I have often heard these requirements of just war dismissed in conversation as an unattainable ideal. Wars simply aren't fought that way. Maybe, but that is scarcely the point. The ideal of a perfectly hygienic child is equally unattainable. Arguably more so, since non-combatants in a war generally do wish to live, whereas few children wish to be hygienic; yet I never heard of a mother who saw that as grounds to excuse her children from washing. Likewise in every pursuit of justice, whether we are discussing war or politics or any other thing. It is only in pursuing possibly unattainable ideals that anything ever gets done; only the idealist can be really pragmatic. And, especially from a Christian perspective cognizant of the four last things -- death; judgment; Heaven; hell -- the lesson could be drawn that the inevitable injustices of war are a lesson about the wrongness of war, not the wrongness of justice.

But there is, for me, another and in some ways a deeper reason for being pacifistic. One of the ideas at the core of the Christian religion is that all human life is sacred, that every human being is an image of God, sacrosanct. To reverence the image of God in man is therefore a holy thing. Now, there may well be reasons to disregard the sanctity of the image; it is not, on a typical Christian view, wrong to do violence and even to kill in self-defense. But to choose, as a vocation, not to take up arms and not to do violence, even when we are ourselves wronged, threatened, endangered -- not only is this also not wrong, it has been historically required of priests. It is a symbolic affirmation of the sanctity of the human person, which persists, despite any actions taken by the individual.

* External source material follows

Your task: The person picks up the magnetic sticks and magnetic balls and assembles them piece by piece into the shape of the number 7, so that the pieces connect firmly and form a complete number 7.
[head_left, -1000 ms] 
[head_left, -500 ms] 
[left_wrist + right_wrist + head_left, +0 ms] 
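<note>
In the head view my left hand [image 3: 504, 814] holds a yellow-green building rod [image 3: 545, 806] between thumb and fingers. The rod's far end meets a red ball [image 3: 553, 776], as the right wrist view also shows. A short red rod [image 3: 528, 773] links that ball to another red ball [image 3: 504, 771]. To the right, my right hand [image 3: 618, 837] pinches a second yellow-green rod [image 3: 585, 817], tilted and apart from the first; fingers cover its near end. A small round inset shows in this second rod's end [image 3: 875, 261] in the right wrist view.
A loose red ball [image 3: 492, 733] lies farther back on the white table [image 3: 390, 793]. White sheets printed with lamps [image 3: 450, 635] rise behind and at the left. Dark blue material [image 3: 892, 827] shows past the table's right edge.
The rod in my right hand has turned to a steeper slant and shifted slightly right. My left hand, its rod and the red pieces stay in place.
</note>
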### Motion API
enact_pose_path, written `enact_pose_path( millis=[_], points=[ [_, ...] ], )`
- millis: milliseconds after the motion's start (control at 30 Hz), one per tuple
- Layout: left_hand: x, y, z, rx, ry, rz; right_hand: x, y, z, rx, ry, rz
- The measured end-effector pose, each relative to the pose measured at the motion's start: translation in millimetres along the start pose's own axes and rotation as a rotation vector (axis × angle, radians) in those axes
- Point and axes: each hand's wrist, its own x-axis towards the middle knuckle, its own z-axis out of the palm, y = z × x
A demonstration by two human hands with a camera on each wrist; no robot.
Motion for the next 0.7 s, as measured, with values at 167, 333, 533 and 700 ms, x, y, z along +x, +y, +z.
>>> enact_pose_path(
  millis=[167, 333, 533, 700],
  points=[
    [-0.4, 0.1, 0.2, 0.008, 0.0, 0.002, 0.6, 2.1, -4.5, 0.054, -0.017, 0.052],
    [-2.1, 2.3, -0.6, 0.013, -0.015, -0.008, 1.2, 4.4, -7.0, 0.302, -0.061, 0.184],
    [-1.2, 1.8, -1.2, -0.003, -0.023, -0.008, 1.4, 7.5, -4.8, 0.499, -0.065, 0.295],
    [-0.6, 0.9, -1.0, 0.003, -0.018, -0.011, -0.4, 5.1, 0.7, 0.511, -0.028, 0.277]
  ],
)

Is this vocation obligatory? Certainly not. That is what distinguishes a vocation from the moral law as such. But I think our culture -- what Blessed John Paul II called a "culture of death" -- is badly in need of such symbolic affirmations of life. The Lord Himself would have been justified in avoiding His death. But -- "Put up again thy sword into his place: for all they that take the sword shall perish by the sword. Thinkest thou that I cannot now pray to my Father, and he shall presently give me more than twelve legions of angels? But how then shall the scriptures be fulfilled, that thus it must be?" It was a lesson the great St. Paul absorbed well: "With all boldness, as always, so now also Christ shall be magnified in my body, whether it be by life, or by death. For to me to live is Christ, and to die is gain."

Nothing can convert a culture of death except a culture of life, and there can be no culture of life without a conviction of the sanctity of life. And as long as Christians are compromising and tolerant with regard to war, our professions of the sacredness of every human being are going to ring hollow.